Coïncidence malheureuse: le vote de mercredi soir, à l’Assemblée nationale, après son adoption en janvier par le Sénat, est intervenu la veille de la neuvième journée de mobilisation contre la réforme des retraites. Côté pile, le vote d’un dispositif coercitif qui s’en prend aux libertés. Coté face, dans la rue, la rébellion contre une mesure accusée de démanteler le système social français. Et si le premier était, à terme, plus antisocial que la seconde?
A Genève, l’Institut Edgelands se propose de répertorier l’ensemble des caméras de sécurité dans la ville, «permettant ainsi une approche pratique de la discussion sur la façon dont ces données sont traitées et ce qui en est fait». A Paris, le projet de loi olympique balaie, dans les faits, toutes les limites à l’exploitation numérique des images récoltées.
Même si le gouvernement promet que des «garanties» seront mises en place pour limiter les abus et les entorses à la vie privée, l’autoroute de la vidéosurveillance dite «intelligente» sera ouverte presque sans restrictions pour la période allant de septembre 2023 (date de l’ouverture de la Coupe du monde Rugby à paris) à la fin 2024, au-delà des Jeux olympiques d’été.
Détection de comportements jugés anormaux
De quoi parle-t-on? «Du recours à l’intelligence artificielle, ou plutôt aux d’algorithmes, pour détecter en temps réel les comportements jugés 'anormaux', comme des mouvements de foule, une personne qui court, un attroupement, dans les transports, mais aussi les gares. Les forces de l’ordre sont alors alertées. L’idée est d’en faire un outil d’aide à la décision», explique Stéphane Peu, député communiste de Saint-Denis, la commune sur laquelle le village des athlètes sera en partie construit. L’intéressé connaît par cœur le dossier des JO.
Pour lui, deux sujets demeurent problématiques: la sécurité et les transports, puisque le cahier des charges de Paris prévoit le convoyage des spectateurs via les lignes de métro et de train existantes, déjà saturées. «L’anticipation des problèmes va donc être déterminante» poursuit-il.
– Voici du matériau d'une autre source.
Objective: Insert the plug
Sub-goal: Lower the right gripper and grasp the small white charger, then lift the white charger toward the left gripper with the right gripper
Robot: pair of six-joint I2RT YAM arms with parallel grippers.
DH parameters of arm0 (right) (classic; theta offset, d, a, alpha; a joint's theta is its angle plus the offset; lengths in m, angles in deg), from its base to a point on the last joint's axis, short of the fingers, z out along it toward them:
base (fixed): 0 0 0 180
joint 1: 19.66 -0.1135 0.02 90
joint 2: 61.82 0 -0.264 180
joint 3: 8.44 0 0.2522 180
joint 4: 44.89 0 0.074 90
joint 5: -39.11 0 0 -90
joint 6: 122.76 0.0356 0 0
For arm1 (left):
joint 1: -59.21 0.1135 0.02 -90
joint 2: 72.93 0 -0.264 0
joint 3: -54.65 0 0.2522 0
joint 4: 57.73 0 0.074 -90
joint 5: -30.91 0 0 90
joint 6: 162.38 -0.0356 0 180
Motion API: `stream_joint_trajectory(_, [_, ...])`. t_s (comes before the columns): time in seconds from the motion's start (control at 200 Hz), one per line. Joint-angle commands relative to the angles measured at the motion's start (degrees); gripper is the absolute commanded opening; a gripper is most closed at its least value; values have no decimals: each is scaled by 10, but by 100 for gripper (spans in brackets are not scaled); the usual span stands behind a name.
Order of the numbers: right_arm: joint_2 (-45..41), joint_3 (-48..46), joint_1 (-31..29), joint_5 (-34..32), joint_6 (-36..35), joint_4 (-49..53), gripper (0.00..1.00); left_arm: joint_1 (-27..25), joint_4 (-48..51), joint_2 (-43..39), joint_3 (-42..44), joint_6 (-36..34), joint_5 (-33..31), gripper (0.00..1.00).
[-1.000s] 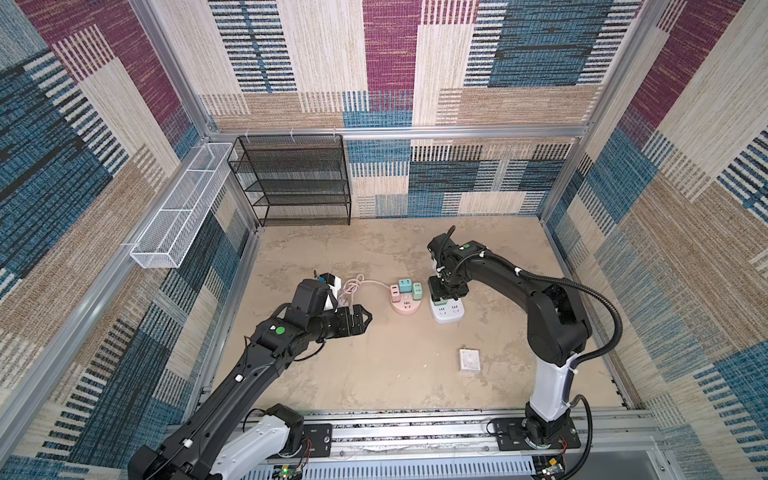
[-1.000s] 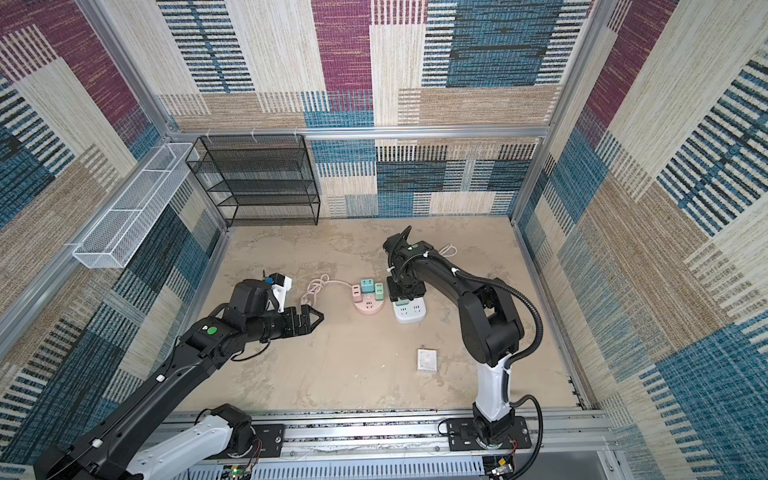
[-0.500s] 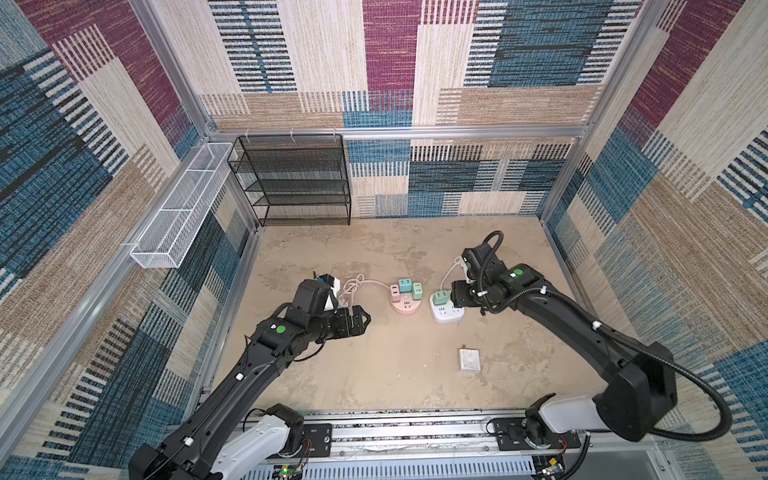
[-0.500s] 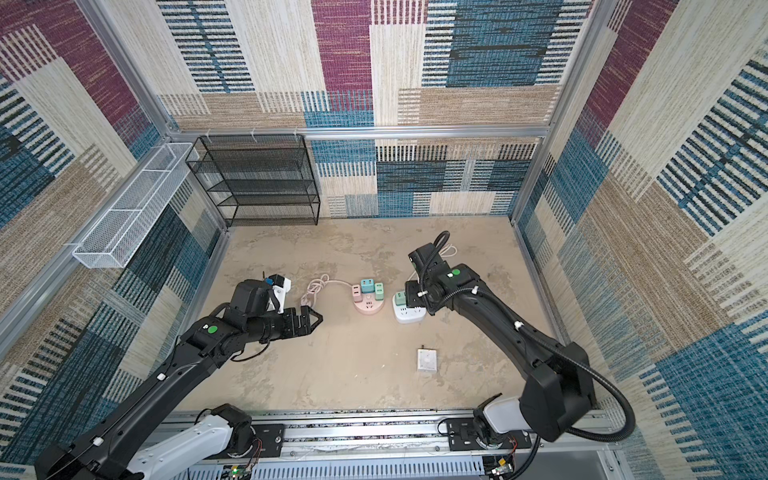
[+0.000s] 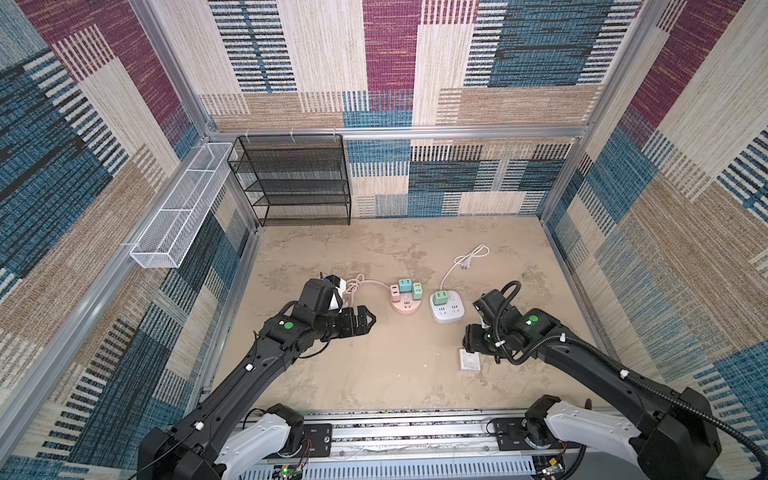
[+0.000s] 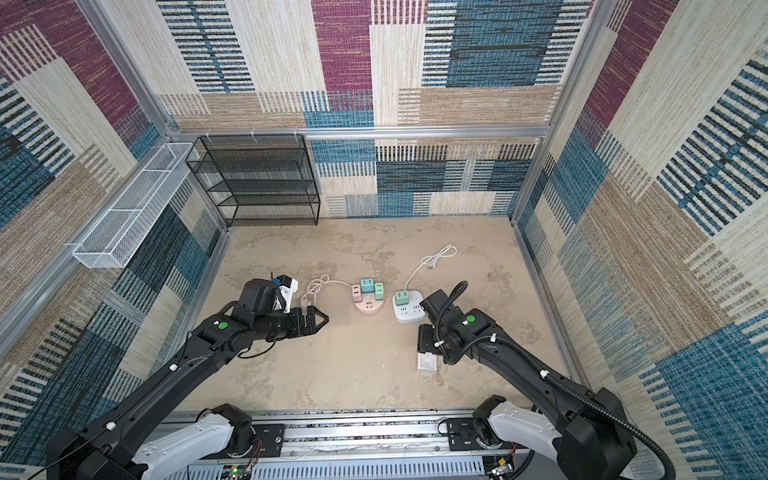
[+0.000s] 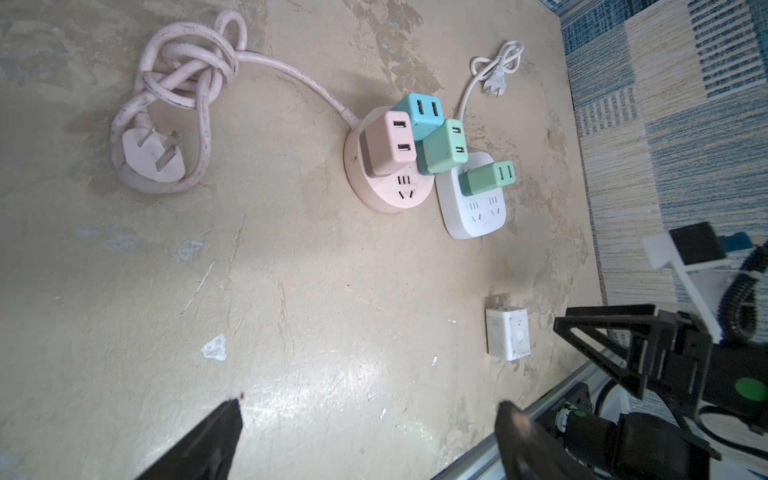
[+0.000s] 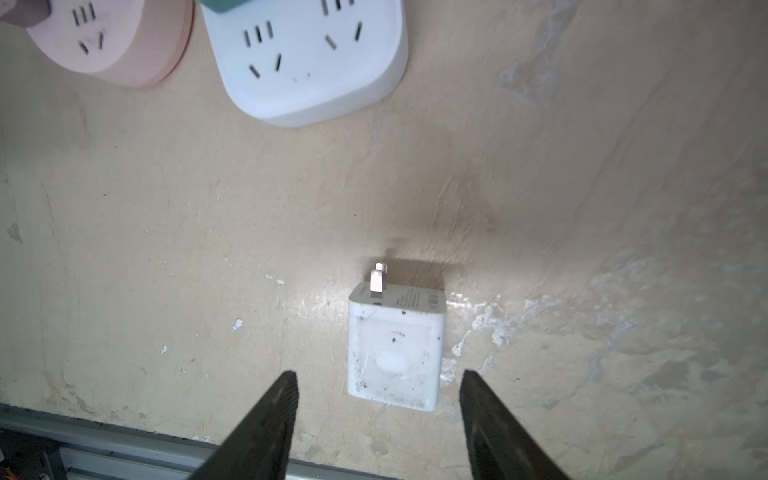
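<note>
Pick-up step: the right pincer (image 8: 379, 372), spread, hovers at the scuffed white cube plug (image 8: 395, 353) lying sideways; next, probably pinch, upend and seat it in the white square socket block (image 8: 307, 62).

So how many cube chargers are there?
5. In the round pink socket: pink charger, blue charger, green charger; in the white socket: second green charger; loose on the table: white charger. None seems hidden.

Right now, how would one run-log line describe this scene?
left jaws: open, empty | right jaws: open, empty | white plug: lying on table by right jaws, uninserted | white socket block: slots free
</note>
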State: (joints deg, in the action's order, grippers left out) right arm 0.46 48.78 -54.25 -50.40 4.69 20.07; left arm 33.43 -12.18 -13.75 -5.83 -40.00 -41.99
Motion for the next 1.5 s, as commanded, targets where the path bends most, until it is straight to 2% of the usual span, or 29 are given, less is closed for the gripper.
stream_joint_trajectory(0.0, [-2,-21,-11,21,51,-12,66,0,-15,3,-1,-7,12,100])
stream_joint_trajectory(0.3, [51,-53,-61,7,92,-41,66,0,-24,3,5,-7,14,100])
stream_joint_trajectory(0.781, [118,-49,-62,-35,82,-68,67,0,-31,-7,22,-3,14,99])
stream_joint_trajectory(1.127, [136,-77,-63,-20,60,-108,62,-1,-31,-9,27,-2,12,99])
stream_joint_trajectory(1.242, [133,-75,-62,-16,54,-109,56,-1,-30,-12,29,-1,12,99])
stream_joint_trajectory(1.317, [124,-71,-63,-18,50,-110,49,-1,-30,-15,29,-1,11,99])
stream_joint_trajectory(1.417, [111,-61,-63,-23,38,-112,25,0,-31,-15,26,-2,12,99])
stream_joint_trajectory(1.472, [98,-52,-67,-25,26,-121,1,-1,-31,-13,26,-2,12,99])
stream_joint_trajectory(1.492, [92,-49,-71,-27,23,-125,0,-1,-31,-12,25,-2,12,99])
D’où l’importance, affirme le gouvernement, de détecter «des mouvements de foules, des colis suspects, les goulets d’étranglement dans les couloirs ou les gares». Les algorithmes permettront d’anticiper en rapprochant les images en direct de celles enregistrées et préalablement analysées. Pour chaque comportement, un scénario…
«Les JO sont un prétexte pour jouer aux apprentis sorciers de la vidéo surveillance. C’est une loi d’exception qui met un coup de canif supplémentaire dans nos libertés publiques», avait tonné, lors du vote au Sénat, l’élu écologiste Thomas Dossus. L’exemple de la Chine est bien sûr dans toutes les têtes.
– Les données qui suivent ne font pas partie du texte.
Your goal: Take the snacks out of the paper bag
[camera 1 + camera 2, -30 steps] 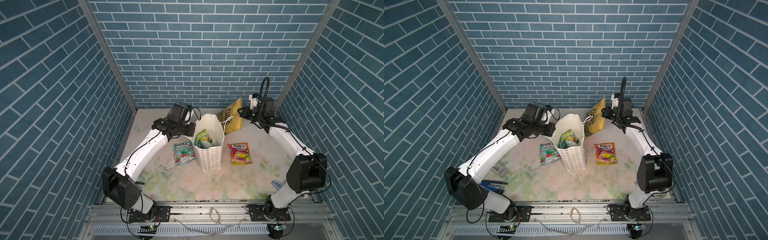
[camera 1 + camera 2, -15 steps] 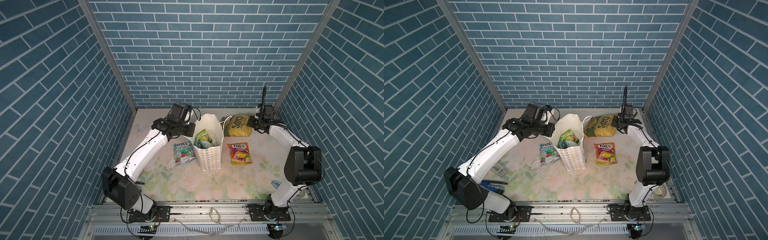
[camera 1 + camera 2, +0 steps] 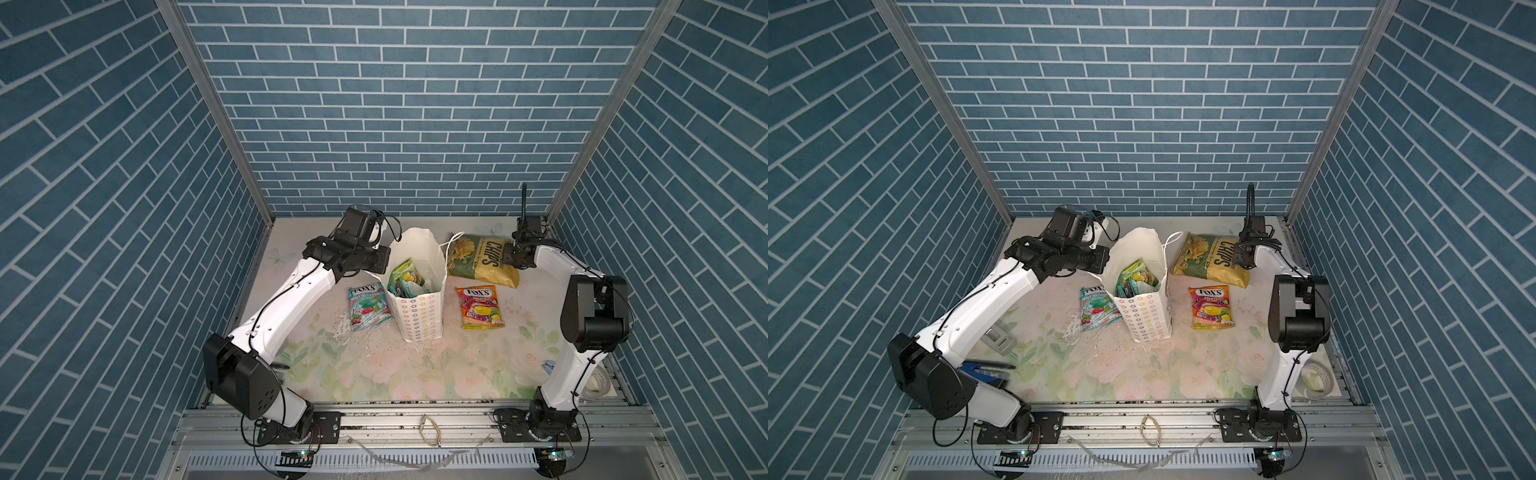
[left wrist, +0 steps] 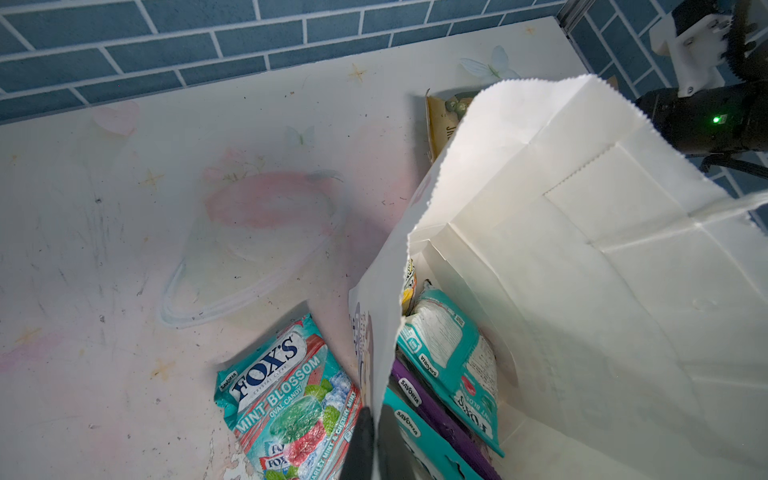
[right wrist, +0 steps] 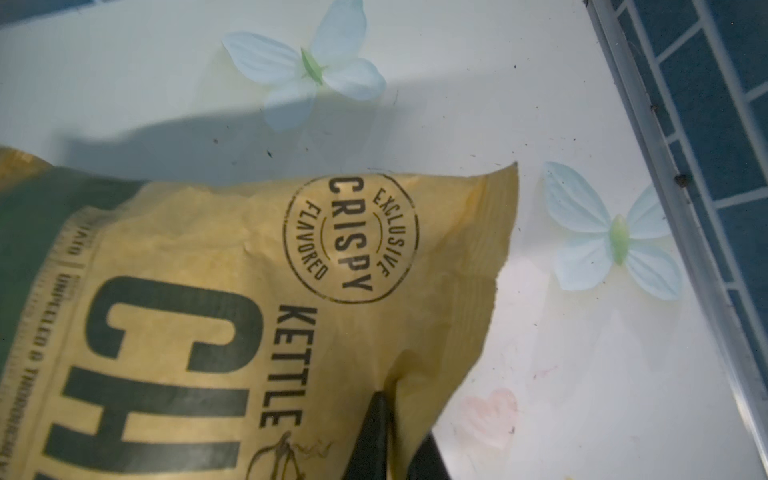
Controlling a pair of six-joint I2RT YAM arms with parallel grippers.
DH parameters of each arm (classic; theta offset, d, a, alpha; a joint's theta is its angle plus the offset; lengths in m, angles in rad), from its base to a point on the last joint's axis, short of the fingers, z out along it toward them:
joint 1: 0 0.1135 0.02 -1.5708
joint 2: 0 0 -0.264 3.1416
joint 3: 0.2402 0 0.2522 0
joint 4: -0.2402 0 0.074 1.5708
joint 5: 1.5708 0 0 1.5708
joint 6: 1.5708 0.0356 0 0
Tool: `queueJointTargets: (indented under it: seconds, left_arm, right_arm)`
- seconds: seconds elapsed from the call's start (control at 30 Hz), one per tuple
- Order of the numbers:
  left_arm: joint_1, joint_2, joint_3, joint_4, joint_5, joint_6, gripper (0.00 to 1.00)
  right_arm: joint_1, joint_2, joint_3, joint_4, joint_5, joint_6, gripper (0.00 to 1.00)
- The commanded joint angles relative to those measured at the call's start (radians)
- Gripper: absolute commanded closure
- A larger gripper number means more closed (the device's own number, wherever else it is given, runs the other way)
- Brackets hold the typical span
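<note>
The white paper bag (image 3: 419, 316) (image 3: 1148, 316) stands upright at the table's middle, and its plain inside (image 4: 582, 249) shows in the left wrist view. My left gripper (image 3: 376, 268) (image 3: 1102, 266) (image 4: 372, 436) is shut on its left wall near the rim. Several FOX'S pouches (image 3: 405, 278) (image 4: 449, 353) lie inside. A teal pouch (image 3: 368, 305) (image 4: 286, 395) lies left of the bag and an orange one (image 3: 480, 305) (image 3: 1210, 305) right of it. The yellow-green CHIPS bag (image 3: 482, 262) (image 3: 1214, 262) (image 5: 249, 291) lies flat at the back right. My right gripper (image 3: 505, 259) (image 5: 395, 436) pinches its edge.
The back wall and the right side rail (image 5: 665, 208) run close to my right gripper. A tape roll (image 3: 1316, 376) lies at the front right. A grey object (image 3: 996, 336) and a blue one (image 3: 984, 370) sit under my left arm.
My right arm has brought the CHIPS bag down from upright in the air to lying flat on the table at the back right. My left gripper and the paper bag have not moved.
</note>
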Motion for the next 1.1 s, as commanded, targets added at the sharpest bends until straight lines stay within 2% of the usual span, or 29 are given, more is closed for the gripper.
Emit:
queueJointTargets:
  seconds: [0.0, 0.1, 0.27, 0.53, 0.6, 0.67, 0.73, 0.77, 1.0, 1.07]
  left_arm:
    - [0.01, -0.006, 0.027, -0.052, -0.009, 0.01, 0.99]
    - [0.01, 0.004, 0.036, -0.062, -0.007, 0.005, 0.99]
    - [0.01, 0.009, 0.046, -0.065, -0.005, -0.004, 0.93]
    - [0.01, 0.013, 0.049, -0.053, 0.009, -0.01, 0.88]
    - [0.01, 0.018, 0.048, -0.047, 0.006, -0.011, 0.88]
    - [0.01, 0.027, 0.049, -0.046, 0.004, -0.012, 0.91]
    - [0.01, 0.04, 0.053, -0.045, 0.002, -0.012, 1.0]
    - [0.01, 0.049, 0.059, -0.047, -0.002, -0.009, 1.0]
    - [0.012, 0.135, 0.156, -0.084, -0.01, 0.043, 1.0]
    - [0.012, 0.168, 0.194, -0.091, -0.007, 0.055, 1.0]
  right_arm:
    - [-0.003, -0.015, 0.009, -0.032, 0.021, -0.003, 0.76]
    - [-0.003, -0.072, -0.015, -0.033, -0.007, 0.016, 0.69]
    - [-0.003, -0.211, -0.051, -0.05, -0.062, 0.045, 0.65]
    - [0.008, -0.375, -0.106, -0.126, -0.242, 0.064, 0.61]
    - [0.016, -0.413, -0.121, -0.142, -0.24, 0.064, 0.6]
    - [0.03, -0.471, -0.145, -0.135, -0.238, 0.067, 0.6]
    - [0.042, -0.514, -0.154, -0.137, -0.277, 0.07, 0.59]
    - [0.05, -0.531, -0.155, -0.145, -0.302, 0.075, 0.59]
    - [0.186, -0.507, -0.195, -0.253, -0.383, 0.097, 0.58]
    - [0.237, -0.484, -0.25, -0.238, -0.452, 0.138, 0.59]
Amnesty International tire donc la sonnette d’alarme: «La décision de la France d’autoriser le recours à des mesures de surveillance de masse pendant les Jeux olympiques de 2024 nuit au travail de l’Union européenne en vue de réglementer l’intelligence artificielle et de protéger les droits fondamentaux. Cette décision, qui légalise pour la première fois le recours à la surveillance assistée par intelligence artificielle en France et dans l’UE, risque d’instaurer de manière permanente une surveillance d’État dystopique en France et de permettre des violations à grande échelle des droits humains.»